Methods Seventy-five disease-free volunteers who participated in a previous study were randomly selected from five age-groups (30-79 years) for a cross/sectional study to assess the impact of fatigue on cardiac/autonomic function by analysis of heart rate variability (HRV) and measures of cognitive and physical fatigue on quality-of-life-fatigue (QOLF) scores. Written informed consent was obtained and protocol approved. To induce fatigue, three 5-minute walking trials were performed on an instrumental treadmill, increasing the incline in increments of 2°/min to measure perceived exertion (RPE) at the beginning and end of each trial. Polar monitors measured heart rate (HR); a modified Borg 10-point scale measured RPE. Cardiac autonomic reflex tests (CART) with time/frequency domains analyzed HRV. QOLF scores were measured and analyzed for correlation with sympathetic/parasympathetic function on the Norfolk QOL-F fatigue scale.

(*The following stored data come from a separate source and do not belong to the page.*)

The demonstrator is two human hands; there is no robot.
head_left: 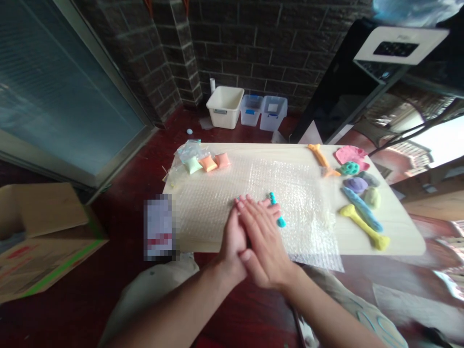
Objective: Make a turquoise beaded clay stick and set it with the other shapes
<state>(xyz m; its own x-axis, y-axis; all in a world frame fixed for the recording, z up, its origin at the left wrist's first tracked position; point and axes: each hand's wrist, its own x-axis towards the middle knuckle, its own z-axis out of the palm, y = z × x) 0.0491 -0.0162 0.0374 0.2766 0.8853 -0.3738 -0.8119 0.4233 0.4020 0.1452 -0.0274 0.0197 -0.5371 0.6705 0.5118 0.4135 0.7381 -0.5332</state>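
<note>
Turquoise strip (282,222) partly behind hands (261,234)

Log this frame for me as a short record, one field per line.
Left hand: partly covered by the right
Right hand: laid across the left; anything between the palms is hidden
Nearest: turquoise piece, close to the left hand; contact unclear
Surface: bubble wrap on a table
Table's far left: three packets
Table's right: yellow piece, blue piece, others
Floor beyond: white bin
</note>
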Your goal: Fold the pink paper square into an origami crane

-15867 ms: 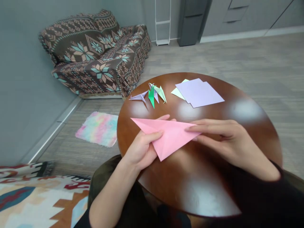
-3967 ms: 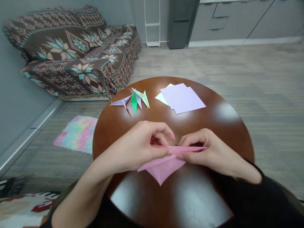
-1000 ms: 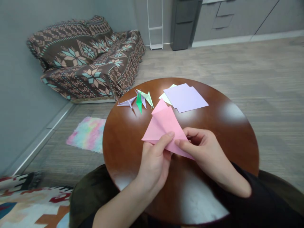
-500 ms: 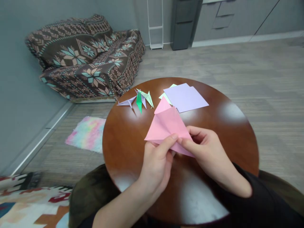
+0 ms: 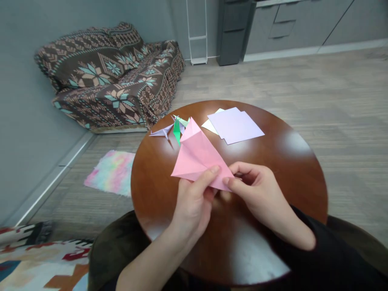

Results QOL-F scores were not significantly different among 5 age groups, likely due to wide standard deviations and small subject numbers. Significant correlations between overall fatigue severity and several indices of HRV were found, independent of age, gender, and body mass index (p<0.05). Self-rated physical fatigue and compromised activities of daily living (ADLs) were related to sympathetic hyperactivity and autonomic imbalance (p=0.04). Participants in the (70–79-year-olds) category had impaired scores.
Conclusions The study identifies a relationship between autonomic nervous system function and cognitive and physical fatigue even in “disease-free” people in different age- groups and suggests that fatigue is impacted by somatic and autonomic nerve function. Higher self-ratings of perceived fatigue were associated with sympathovagal hyperactivity. Impaired HR response to exercise in older people corresponding with vagal over-activity, and paradoxically, best self-rated QOL-F, mandates clinical autonomic dysfunction testing and lifestyle therapies to prevent catastrophic events.